The Lightning Seeds chronology
| Pure (1996) | Dizzy Heights (1996) | Like You Do... Best of The Lightning Seeds (1997) |

Singles from Dizzy Heights
- "Ready or Not" Released: 26 February 1996; "What If..." Released: 21 October 1996; "Sugar Coated Iceberg" Released: 6 January 1997; "You Showed Me" Released: 14 April 1997;

= Dizzy Heights =

Dizzy Heights is the fourth studio album by British alternative rock band The Lightning Seeds, released in 1996, and reached No. 11 in the UK Albums Chart. It was re-issued in Sony Mid Price range in August 1999.

==Writing and recording==
Dizzy Heights was recorded at the Eel Pie Island studio, a barge on the River Thames Ian Broudie had rented from Pete Townshend of The Who. Work on the album was halted midway through 1996 so Broudie could concentrate on "Three Lions," which the Football Association had approached him to write, in time for Euro 96.

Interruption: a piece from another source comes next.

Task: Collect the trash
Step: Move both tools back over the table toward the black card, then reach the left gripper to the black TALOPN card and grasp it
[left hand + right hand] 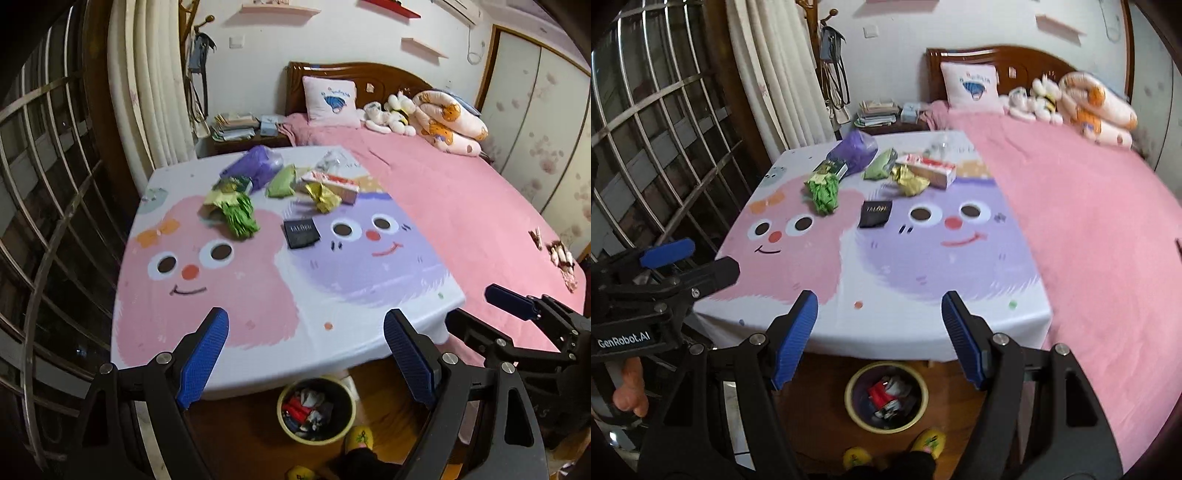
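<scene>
Trash lies on the far half of a table (258,295) covered with a cartoon cloth: a crumpled green wrapper (242,218), a black packet (302,232), a gold wrapper (323,195), a red and white box (334,182), a green pouch (282,181) and a purple bag (255,166). The same table (886,266) and black packet (875,214) show in the right wrist view. A round bin (281,417) with trash inside stands on the floor under the table's near edge. My left gripper (306,354) and right gripper (879,336) hover open and empty above that near edge, side by side.
A pink bed (461,206) with pillows and plush toys runs along the table's right side. A barred window (55,184) and curtains stand at the left. A nightstand with stacked books (236,127) sits behind the table. Yellow slippers (929,441) are next to the bin (851,406).
</scene>
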`<action>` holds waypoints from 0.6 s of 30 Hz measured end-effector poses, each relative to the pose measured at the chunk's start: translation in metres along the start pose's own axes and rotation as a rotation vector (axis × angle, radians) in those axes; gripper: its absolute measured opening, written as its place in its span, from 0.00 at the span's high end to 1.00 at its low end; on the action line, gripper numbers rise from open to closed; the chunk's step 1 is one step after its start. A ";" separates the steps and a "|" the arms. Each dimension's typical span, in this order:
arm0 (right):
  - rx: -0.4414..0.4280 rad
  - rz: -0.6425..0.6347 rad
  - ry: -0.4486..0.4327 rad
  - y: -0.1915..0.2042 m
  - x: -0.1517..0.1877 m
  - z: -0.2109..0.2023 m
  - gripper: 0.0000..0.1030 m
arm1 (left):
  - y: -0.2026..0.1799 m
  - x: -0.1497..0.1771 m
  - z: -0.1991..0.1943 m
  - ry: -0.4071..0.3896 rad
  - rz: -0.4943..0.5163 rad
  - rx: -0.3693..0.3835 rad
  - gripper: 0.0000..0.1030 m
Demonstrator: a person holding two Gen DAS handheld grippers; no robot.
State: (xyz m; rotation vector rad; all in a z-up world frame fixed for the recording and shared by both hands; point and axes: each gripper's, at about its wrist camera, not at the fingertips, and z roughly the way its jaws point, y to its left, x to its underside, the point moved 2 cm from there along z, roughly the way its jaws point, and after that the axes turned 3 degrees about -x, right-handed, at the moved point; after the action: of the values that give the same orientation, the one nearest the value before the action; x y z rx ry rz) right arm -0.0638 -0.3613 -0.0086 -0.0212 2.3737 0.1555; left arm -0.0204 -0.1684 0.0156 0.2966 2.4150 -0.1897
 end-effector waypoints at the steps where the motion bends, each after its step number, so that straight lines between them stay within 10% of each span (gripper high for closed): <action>1: 0.019 -0.018 -0.006 0.001 -0.005 -0.001 0.35 | 0.000 -0.004 0.000 -0.007 0.000 -0.007 0.15; 18: -0.026 -0.100 0.034 -0.085 -0.088 0.120 0.36 | 0.000 -0.086 0.146 0.156 -0.162 -0.038 0.15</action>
State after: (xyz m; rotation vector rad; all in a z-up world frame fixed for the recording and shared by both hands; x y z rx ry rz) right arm 0.0871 -0.4343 -0.0430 -0.1553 2.3984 0.1386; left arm 0.1337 -0.2132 -0.0377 0.1008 2.5950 -0.1993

According to Broudie, the album was recorded in two 'sections' – one with the band utilising live drums and bass guitar, the other using loops and samplers produced by Broudie.

==Songs==
===Singles===
The first single to be released from the album was "Ready or Not", which featured B-side covers of "Another Girl, Another Planet" and Wire's "Outdoor Miner". It reached No. 20 in the UK charts. The single version differs from that found as the penultimate track on the album.

"What If..." was released October 1996 in the UK. It peaked at No. 14 in the charts and, continuing in the vein of the previous single, included a cover of The Beach Boys' "Here Today" as a cassette-only B-side. The single's title track, co-written by Terry Hall and Broudie, featured a poppy sound reminiscent of The Turtles' "Happy Together". The song is regarded as a stand-out track of the album by Broudie himself, who cites The Beach Boys and The Turtles as influences behind the song.

"Sugar Coated Iceberg" was co-written with Stephen Jones of Babybird, who Broudie admired as a contemporary songwriter partially due to the sense of humour exhibited in his lyrics. On hearing "You're Gorgeous" and "Too Handsome To Be Homeless" played live, Broudie suggested to Jones that it would be "great to get together and write a song". According to Broudie, the words were written around the title, coming from the concept of a sugar-coated iceberg.

"You Showed Me", a cover of the Turtles song and the fourth single from Dizzy Heights, was originally intended to be a B-side to "What If..." but it was decided by the band that the produced version was good enough to be on the LP. Coming together relatively quickly, the track utilised loops and samplers from the Turtles original, "going back to machines" as Broudie put it. The song was to be The Lightning Seeds' most successful chart release (not including the two versions of "Three Lions", co-written with Frank Skinner and David Baddiel) reaching No. 8 in the UK. By the time the song was released as a single, drummer Chris Sharrock had left the band to join Robbie Williams' backing group, and new percussionist Zak Starkey took his place in the video.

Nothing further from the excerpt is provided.